Count the lines in the data below that have "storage" in them, and reply with only that number.

* * *

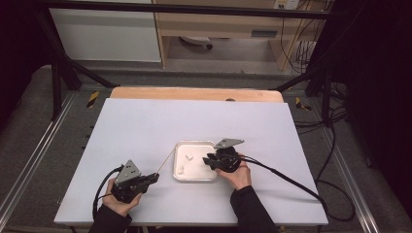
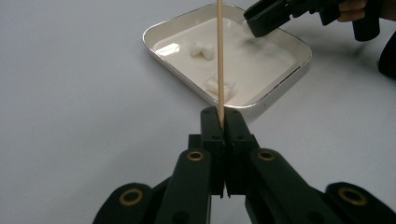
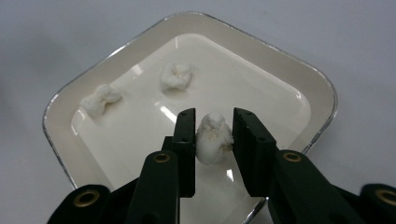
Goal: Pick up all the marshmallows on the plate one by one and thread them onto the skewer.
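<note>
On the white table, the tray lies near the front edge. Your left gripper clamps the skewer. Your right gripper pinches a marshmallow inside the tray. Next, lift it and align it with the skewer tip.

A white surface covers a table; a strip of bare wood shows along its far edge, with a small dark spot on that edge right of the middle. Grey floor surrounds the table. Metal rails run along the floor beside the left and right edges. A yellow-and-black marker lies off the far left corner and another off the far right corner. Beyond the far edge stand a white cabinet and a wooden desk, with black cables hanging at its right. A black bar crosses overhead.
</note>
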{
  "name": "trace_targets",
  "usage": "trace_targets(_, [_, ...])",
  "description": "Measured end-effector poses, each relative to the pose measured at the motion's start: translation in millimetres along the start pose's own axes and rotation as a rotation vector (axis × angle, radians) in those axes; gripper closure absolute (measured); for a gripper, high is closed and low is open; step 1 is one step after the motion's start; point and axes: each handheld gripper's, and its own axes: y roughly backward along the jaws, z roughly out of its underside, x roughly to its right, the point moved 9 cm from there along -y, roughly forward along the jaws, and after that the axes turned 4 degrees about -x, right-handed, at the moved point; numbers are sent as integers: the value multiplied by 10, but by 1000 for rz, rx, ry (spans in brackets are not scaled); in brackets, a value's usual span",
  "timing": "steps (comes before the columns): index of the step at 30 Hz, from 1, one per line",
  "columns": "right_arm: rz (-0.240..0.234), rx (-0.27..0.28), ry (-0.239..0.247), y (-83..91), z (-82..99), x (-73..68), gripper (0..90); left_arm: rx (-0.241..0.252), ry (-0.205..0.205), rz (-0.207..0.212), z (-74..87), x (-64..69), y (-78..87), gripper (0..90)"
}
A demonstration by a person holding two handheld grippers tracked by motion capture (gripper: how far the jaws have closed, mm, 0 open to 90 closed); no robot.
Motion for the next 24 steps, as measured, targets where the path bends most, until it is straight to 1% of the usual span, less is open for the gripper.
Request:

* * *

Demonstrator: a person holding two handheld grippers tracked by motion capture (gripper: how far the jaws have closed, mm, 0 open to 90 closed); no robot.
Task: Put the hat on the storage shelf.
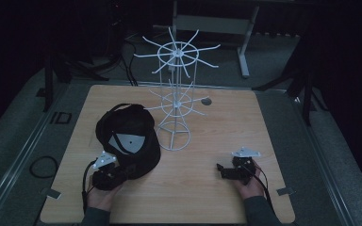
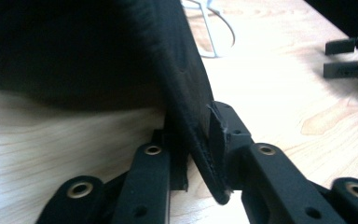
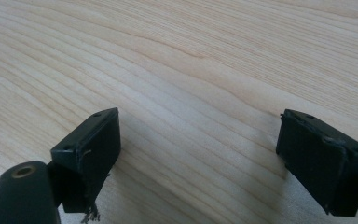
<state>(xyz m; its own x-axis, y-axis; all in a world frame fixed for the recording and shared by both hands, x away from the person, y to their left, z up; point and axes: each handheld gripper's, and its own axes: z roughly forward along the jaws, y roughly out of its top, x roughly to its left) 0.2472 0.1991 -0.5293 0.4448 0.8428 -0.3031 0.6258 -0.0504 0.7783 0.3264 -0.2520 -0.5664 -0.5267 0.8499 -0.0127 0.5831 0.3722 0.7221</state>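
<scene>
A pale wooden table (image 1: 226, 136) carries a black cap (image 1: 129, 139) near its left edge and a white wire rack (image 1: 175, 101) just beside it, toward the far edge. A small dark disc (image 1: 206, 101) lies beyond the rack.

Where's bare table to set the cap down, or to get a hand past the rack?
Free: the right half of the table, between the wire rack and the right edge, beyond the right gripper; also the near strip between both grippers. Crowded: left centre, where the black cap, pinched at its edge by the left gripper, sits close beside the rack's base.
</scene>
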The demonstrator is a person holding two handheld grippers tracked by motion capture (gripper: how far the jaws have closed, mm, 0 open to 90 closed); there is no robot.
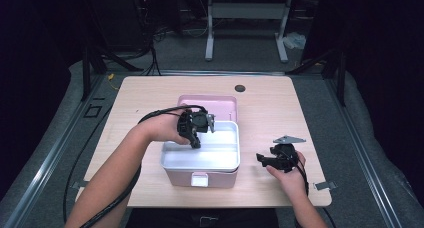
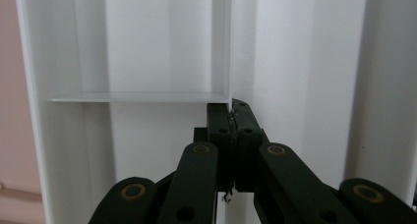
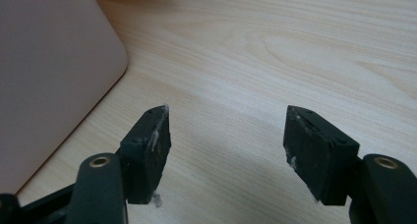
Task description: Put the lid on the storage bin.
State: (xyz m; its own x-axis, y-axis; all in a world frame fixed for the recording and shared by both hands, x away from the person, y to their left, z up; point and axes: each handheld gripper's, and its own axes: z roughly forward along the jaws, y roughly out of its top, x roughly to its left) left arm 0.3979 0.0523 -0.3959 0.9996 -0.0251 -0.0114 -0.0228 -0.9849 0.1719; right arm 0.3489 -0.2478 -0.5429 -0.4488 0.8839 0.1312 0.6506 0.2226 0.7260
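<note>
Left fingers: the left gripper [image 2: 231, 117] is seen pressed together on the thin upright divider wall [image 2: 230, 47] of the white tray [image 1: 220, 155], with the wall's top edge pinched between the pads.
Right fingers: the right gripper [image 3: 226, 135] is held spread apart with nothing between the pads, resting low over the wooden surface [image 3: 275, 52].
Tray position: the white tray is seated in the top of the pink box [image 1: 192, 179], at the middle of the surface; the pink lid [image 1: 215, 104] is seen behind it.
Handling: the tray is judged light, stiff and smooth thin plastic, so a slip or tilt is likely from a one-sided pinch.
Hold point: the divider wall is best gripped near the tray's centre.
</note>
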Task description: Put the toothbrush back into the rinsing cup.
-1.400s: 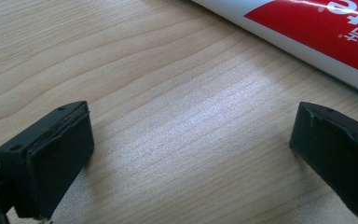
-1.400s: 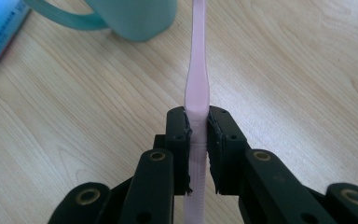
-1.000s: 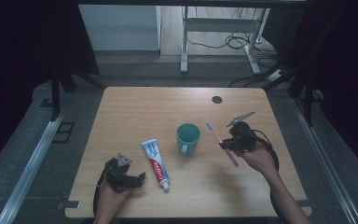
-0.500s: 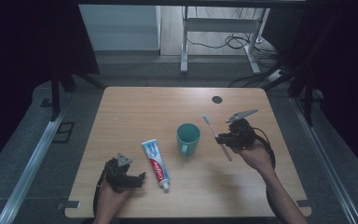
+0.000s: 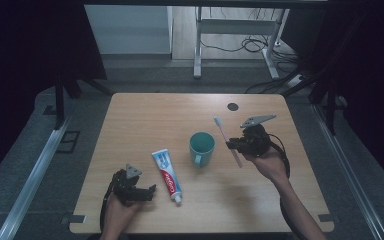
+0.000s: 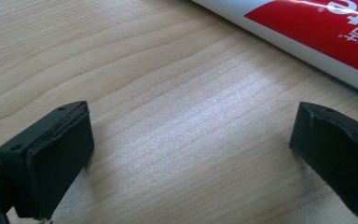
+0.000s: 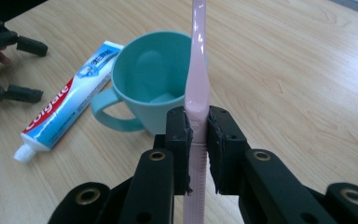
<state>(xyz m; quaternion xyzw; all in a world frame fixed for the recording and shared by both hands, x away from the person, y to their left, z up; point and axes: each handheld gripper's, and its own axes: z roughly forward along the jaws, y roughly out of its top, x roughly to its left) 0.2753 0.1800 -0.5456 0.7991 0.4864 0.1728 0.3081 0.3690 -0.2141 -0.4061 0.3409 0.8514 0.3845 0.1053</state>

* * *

*Result:* 2